## TASK STATEMENT
Answer with the exact lines of the following material from the one containing "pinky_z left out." through the one containing "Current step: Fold", both end lines included.

----- DATA SUPPLIED -----

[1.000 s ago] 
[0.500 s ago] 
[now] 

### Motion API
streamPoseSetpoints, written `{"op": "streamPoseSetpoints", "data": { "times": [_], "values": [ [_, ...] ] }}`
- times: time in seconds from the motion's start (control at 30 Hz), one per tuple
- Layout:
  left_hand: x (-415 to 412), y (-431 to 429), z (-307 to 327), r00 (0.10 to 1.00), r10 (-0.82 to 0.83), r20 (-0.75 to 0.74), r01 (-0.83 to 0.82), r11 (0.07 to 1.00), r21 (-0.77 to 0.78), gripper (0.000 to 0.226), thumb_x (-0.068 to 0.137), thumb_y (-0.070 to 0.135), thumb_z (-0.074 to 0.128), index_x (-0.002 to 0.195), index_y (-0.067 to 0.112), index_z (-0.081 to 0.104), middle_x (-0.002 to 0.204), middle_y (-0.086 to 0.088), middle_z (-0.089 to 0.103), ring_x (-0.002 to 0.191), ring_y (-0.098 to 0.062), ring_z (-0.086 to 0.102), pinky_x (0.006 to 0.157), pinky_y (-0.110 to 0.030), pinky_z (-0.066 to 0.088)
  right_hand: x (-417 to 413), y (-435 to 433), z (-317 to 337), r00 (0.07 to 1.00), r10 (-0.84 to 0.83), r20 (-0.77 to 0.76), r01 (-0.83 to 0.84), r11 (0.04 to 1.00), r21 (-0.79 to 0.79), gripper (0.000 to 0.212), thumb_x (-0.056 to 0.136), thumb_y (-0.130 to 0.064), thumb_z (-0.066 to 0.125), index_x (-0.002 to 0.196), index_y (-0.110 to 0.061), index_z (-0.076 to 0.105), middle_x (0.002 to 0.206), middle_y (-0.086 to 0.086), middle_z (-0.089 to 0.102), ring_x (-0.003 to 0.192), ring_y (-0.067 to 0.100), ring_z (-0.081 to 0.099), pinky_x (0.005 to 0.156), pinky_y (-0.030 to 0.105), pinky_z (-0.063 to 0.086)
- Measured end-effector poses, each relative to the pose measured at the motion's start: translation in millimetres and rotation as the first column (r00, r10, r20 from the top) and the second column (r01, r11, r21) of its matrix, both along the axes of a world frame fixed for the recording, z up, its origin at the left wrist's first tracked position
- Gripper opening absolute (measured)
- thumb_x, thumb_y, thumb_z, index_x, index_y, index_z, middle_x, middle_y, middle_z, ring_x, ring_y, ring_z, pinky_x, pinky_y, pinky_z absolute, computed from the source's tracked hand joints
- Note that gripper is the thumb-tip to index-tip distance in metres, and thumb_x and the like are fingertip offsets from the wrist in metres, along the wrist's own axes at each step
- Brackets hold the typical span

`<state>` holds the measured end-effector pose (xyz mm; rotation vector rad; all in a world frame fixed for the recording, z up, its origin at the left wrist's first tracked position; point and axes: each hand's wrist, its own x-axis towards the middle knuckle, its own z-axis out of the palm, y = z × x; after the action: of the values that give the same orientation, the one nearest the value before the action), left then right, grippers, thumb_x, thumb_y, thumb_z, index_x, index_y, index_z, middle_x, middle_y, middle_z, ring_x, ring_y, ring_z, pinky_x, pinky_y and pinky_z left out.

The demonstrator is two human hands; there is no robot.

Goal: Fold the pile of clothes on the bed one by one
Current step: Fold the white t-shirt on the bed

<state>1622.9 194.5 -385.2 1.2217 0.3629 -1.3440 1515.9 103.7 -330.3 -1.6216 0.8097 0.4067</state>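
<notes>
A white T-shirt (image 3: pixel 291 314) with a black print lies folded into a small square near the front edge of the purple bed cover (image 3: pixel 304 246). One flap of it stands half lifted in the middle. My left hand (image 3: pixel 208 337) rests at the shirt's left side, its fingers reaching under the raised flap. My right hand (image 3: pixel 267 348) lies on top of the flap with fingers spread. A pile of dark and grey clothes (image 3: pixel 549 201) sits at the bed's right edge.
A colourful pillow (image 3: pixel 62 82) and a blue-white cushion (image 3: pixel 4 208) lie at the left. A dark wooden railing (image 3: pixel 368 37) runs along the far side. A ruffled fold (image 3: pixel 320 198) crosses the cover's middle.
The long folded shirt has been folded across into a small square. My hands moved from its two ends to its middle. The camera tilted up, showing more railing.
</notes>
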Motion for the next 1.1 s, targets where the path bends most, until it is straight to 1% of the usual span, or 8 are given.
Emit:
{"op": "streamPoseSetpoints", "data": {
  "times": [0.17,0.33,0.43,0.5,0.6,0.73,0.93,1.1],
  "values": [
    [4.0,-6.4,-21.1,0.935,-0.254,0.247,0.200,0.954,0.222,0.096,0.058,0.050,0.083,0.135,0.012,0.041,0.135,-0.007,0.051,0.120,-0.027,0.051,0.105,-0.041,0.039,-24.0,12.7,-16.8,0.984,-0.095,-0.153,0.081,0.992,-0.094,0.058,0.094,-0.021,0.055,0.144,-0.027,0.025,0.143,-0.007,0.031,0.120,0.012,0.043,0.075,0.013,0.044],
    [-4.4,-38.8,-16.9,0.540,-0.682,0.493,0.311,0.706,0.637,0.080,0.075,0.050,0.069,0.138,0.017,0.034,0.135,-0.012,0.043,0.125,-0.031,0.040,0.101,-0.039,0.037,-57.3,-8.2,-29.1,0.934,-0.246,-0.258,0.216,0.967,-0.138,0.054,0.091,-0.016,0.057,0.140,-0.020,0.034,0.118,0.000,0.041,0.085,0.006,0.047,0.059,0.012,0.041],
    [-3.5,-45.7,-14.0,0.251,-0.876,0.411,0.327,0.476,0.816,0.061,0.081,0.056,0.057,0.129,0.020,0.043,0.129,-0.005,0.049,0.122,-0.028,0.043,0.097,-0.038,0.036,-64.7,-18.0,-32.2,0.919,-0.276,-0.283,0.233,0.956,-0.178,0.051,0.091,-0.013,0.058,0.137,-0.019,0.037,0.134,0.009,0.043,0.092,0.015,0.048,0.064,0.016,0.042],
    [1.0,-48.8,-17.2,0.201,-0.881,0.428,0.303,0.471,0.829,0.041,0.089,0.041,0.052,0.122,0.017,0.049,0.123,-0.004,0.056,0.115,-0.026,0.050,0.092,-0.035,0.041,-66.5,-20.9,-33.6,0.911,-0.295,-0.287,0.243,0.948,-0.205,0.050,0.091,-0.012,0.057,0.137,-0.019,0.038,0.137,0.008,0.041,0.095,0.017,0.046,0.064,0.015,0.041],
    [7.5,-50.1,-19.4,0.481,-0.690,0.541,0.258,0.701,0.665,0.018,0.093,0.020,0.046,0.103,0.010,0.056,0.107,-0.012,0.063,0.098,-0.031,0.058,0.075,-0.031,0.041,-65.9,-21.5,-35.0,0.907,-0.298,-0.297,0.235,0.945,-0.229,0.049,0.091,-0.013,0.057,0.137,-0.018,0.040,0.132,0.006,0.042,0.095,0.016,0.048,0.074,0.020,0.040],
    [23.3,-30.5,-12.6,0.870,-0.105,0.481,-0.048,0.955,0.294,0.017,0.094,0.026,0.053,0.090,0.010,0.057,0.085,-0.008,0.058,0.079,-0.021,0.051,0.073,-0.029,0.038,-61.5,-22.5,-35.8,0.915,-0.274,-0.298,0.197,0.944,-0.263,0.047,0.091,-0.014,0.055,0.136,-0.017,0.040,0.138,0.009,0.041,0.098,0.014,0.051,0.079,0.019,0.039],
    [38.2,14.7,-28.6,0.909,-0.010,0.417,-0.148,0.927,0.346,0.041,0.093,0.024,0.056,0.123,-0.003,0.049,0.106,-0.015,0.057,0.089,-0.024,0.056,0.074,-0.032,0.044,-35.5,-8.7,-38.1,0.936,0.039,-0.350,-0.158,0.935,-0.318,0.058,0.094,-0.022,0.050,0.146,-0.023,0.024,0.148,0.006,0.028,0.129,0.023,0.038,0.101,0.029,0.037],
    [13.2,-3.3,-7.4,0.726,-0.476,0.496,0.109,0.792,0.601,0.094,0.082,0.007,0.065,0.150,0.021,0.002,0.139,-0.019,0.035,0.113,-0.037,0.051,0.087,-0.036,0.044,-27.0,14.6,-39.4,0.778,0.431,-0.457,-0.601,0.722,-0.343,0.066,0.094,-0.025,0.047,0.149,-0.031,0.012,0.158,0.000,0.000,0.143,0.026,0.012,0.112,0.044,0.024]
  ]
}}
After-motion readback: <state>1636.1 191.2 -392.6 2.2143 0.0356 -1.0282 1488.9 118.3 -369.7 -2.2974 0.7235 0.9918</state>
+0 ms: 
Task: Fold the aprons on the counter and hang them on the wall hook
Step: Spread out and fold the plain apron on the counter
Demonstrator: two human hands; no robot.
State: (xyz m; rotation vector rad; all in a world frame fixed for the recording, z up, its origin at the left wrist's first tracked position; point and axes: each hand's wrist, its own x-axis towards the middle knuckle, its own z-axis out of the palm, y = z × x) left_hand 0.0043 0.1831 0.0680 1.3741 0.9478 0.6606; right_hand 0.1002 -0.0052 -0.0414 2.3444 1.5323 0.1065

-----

## TASK ANSWER
`<state>` holds the measured end-effector pose (xyz mm; rotation vector rad; all in a world frame fixed for the recording, z up, its origin at the left wrist's first tracked position; point and axes: each hand's wrist, its own x-axis towards the middle knuckle, its own z-axis out of the palm, y = z × x; after the action: of the values that give the same orientation, the one nearest the value before the action), left then right, grippers, thumb_x, thumb_y, thumb_z, index_x, index_y, index_z, middle_x, middle_y, middle_z, ring_x, ring_y, ring_z, pinky_x, pinky_y and pinky_z left out.

The demonstrator is two human hands; there is no robot.

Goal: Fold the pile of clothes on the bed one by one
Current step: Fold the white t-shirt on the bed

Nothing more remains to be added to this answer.